INSTRUCTIONS FOR THE TASK
Begin with the line below holding "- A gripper" and go on through the line holding "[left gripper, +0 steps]", duplicating each line exactly and leaving out pictures.

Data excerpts
* * *

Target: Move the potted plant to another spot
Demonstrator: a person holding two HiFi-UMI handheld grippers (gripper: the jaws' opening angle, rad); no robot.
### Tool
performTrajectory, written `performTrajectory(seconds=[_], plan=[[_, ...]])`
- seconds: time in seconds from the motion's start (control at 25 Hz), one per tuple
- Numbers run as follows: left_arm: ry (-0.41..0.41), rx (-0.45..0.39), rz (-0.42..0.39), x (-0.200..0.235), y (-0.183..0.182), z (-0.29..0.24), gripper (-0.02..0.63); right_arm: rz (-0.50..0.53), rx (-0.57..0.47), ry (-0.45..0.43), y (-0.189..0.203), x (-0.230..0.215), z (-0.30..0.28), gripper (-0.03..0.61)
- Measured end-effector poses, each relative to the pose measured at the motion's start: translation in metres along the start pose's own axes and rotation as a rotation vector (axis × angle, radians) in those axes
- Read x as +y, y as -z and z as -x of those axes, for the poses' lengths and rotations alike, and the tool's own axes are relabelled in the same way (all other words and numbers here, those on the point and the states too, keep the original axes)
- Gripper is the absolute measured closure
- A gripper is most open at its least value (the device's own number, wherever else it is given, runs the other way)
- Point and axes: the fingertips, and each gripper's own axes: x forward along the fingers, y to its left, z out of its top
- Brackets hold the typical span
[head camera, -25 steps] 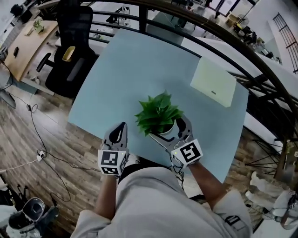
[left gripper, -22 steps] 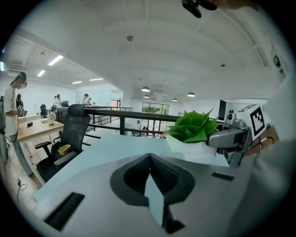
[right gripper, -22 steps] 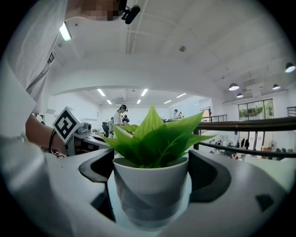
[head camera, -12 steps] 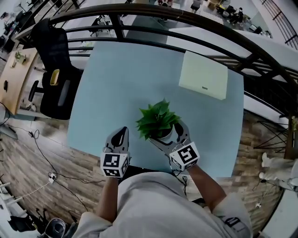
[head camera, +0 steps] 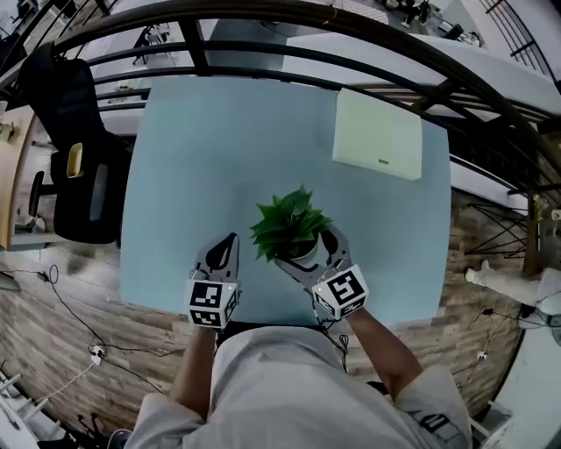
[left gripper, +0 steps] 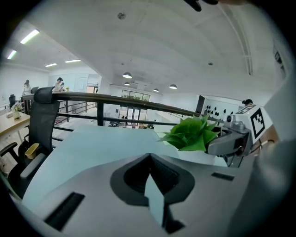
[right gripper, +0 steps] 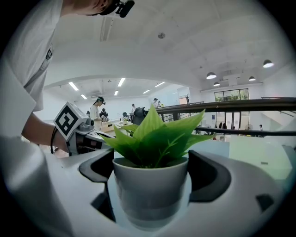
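The potted plant (head camera: 289, 226), green leaves in a small white pot, sits near the front edge of the light blue table (head camera: 219, 158). My right gripper (head camera: 307, 251) is shut on the pot, one jaw on each side of it. In the right gripper view the pot (right gripper: 150, 185) fills the space between the jaws of the right gripper (right gripper: 150, 172). My left gripper (head camera: 230, 242) is shut and holds nothing, left of the plant over the table's front edge. In the left gripper view the left gripper (left gripper: 150, 156) points past the plant (left gripper: 192, 134).
A pale green flat box (head camera: 377, 136) lies at the table's far right. A black office chair (head camera: 74, 167) stands left of the table. A dark railing (head camera: 263, 13) runs behind it. Cables (head camera: 74, 307) lie on the wooden floor at the left.
The head view has swung, so the table now looks squarer. The plant and both grippers keep about the same places on the table.
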Motion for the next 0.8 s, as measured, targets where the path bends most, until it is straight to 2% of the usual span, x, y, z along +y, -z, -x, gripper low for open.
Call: performTrajectory(seconds=[0.36,0.8], plan=[[0.100,0.033,-0.001,0.058,0.003,-0.029,0.601,0.003,0.046,0.050,-0.006,-0.001,-0.079,0.077],[0.146,0.068,0.028,0.128,0.014,-0.066,0.601,-0.015,0.061,0.107,-0.016,-0.018,-0.173,0.077]])
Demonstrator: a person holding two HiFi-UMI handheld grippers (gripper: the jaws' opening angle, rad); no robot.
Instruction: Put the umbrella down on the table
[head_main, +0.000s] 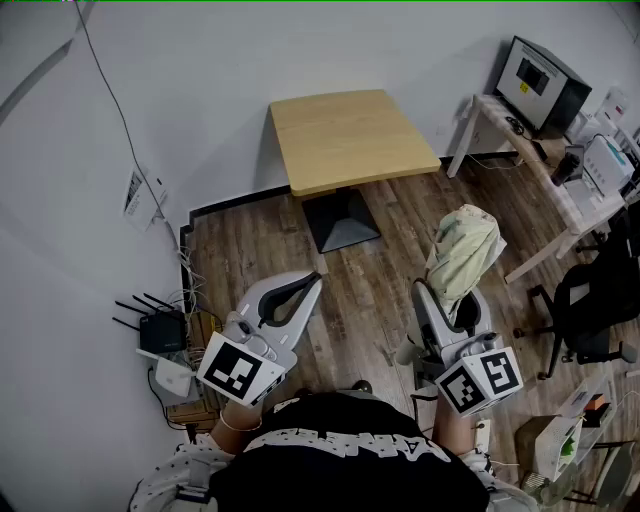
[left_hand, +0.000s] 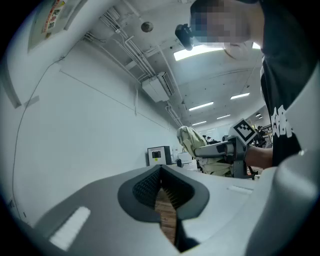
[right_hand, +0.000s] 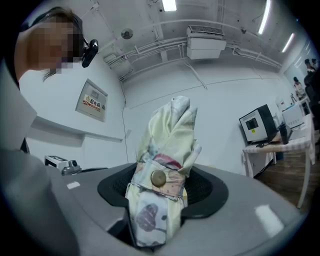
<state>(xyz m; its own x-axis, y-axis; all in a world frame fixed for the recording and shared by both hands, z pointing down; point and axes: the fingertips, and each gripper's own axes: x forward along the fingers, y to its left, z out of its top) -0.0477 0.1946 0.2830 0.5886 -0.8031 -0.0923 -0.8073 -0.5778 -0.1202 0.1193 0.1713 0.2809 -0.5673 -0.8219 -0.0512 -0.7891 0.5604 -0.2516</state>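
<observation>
While held in R gripper (right_hand: 162, 189), umbrella (right_hand: 168, 132) upright

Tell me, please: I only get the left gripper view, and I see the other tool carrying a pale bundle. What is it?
Observer: The right gripper view shows it up close. It is a folded umbrella, cream cloth bound by a strap with a round snap button.
Operator: Is it held firmly?
Observer: The right gripper has its jaws pressed on the umbrella from both sides.
Operator: Where will it go?
Observer: The head view shows a light wooden table ahead by the wall. The umbrella is not yet on it.
</observation>
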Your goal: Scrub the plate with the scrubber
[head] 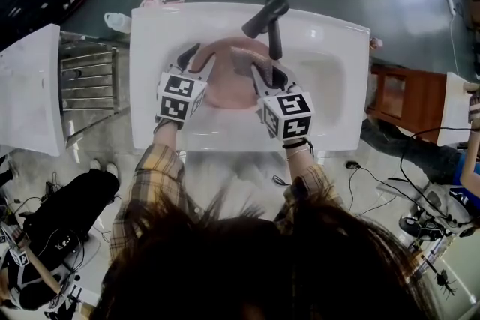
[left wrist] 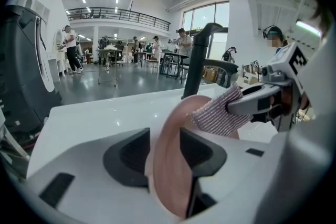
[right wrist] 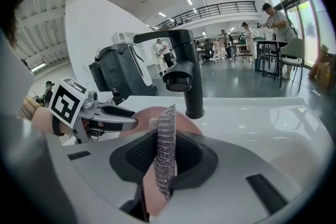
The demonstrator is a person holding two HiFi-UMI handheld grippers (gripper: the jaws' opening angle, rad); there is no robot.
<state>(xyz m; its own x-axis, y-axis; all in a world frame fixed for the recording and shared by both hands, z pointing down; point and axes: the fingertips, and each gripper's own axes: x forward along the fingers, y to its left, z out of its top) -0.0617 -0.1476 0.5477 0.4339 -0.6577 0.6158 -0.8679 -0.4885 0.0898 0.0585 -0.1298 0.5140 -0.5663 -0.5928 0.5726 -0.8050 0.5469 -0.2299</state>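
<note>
Pink plate (left wrist: 173,176) edge-on, rim between released left hand-held gripper (left wrist: 164,139) jaws; right hand-held gripper (right wrist: 167,136) clamps upright scrubber (right wrist: 167,157).

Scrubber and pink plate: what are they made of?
The scrubber looks like a knitted mesh of shiny silvery thread, perhaps metallic or plastic: rows of tiny glinting loops show. The plate looks smooth, evenly pink and hardly glossy, with a thin edge. It is probably plastic, though ceramic can't be ruled out.

No legible text, brand, number; only coded square markers (head: 180,96) on left gripper (head: 199,62), right gripper (head: 268,77).
</note>
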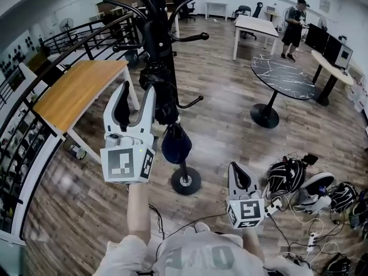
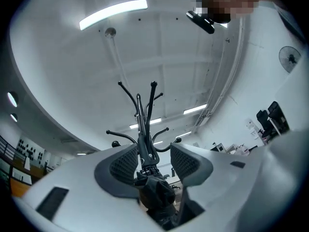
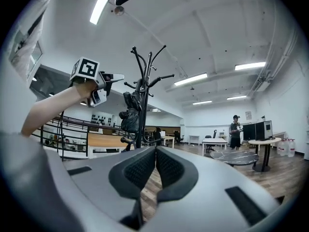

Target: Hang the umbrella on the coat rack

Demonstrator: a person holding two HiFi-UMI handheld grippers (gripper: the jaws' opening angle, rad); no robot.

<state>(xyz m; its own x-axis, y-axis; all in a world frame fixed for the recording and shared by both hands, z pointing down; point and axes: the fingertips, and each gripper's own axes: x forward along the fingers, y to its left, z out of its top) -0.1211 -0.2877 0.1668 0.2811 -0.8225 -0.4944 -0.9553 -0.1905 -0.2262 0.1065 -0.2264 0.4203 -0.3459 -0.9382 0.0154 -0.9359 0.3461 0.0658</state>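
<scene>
Umbrella (image 1: pixel 167 105) hangs from the coat rack (image 1: pixel 156 4), task judged near complete; left claw (image 1: pixel 137 91) gapes empty at its 9 o'clock, right claw (image 1: pixel 238 170) closed, empty; withdrawal remains.

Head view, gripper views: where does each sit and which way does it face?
Head view: on the person's head, steeply down at the coat rack and umbrella; both forearms, left gripper, right gripper.
Left gripper view: on the left gripper, tilted up at coat rack and ceiling; its open jaws.
Right gripper view: on the right gripper, level toward the coat rack; shut jaws, left forearm.
Shared: coat rack and umbrella in all.
</scene>
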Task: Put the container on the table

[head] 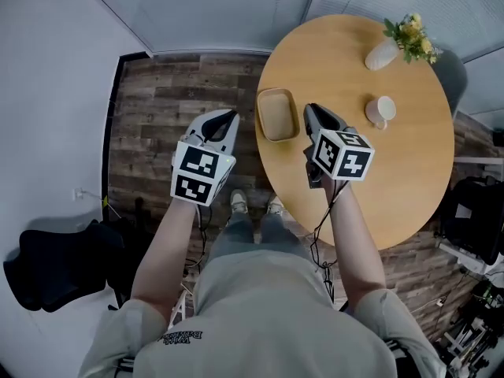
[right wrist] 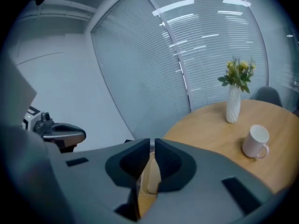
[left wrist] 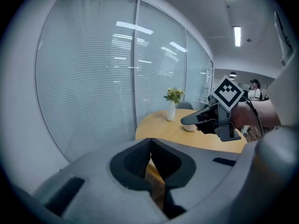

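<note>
The container [head: 277,114] is a shallow tan rectangular tray. It lies flat on the round wooden table [head: 394,179], near the table's left edge. My right gripper [head: 315,116] hovers just right of it over the table, shut down to a thin slit with nothing in it. In the right gripper view the container [right wrist: 149,178] shows below, through the slit of that gripper [right wrist: 153,141]. My left gripper [head: 227,119] hangs over the plank floor left of the table, shut and empty; its tips [left wrist: 150,141] touch.
A white mug [head: 382,110] and a white vase of yellow flowers [head: 383,53] stand further back on the table. A dark chair [head: 55,262] sits on the floor at the left. Glass walls with blinds [left wrist: 93,78] close off the far side.
</note>
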A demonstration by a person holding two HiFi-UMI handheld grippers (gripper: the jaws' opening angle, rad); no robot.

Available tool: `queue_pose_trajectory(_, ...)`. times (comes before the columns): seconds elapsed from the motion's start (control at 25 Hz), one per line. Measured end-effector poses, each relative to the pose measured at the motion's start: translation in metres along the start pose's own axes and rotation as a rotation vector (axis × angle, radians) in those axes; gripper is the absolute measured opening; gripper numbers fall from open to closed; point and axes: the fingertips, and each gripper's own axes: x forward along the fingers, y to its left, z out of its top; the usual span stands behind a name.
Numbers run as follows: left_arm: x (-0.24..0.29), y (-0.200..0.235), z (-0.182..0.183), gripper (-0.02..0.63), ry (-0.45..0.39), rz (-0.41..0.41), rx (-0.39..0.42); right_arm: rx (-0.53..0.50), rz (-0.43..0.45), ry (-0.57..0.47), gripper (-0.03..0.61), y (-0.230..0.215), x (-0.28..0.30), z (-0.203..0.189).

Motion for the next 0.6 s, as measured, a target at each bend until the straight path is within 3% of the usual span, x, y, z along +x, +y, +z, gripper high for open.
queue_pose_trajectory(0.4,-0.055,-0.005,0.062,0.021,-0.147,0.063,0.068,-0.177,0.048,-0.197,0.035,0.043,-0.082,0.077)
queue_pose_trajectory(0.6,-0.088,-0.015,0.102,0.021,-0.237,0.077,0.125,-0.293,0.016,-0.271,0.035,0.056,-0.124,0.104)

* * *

ANSWER FOR THIS EXERCISE
- A gripper is most open at its least value (the device's own number, wherever else it is given, runs the other way)
- Point and axes: the fingertips, and each gripper's own axes: x forward along the fingers, y to its left, z out of its top
- Brackets hold the typical span
[head camera, -25 steps] 
[left gripper, -22 steps] 
[right gripper, -22 steps] 
[head camera, -12 steps] 
[head camera, +0 steps] 
[left gripper, +0 steps] 

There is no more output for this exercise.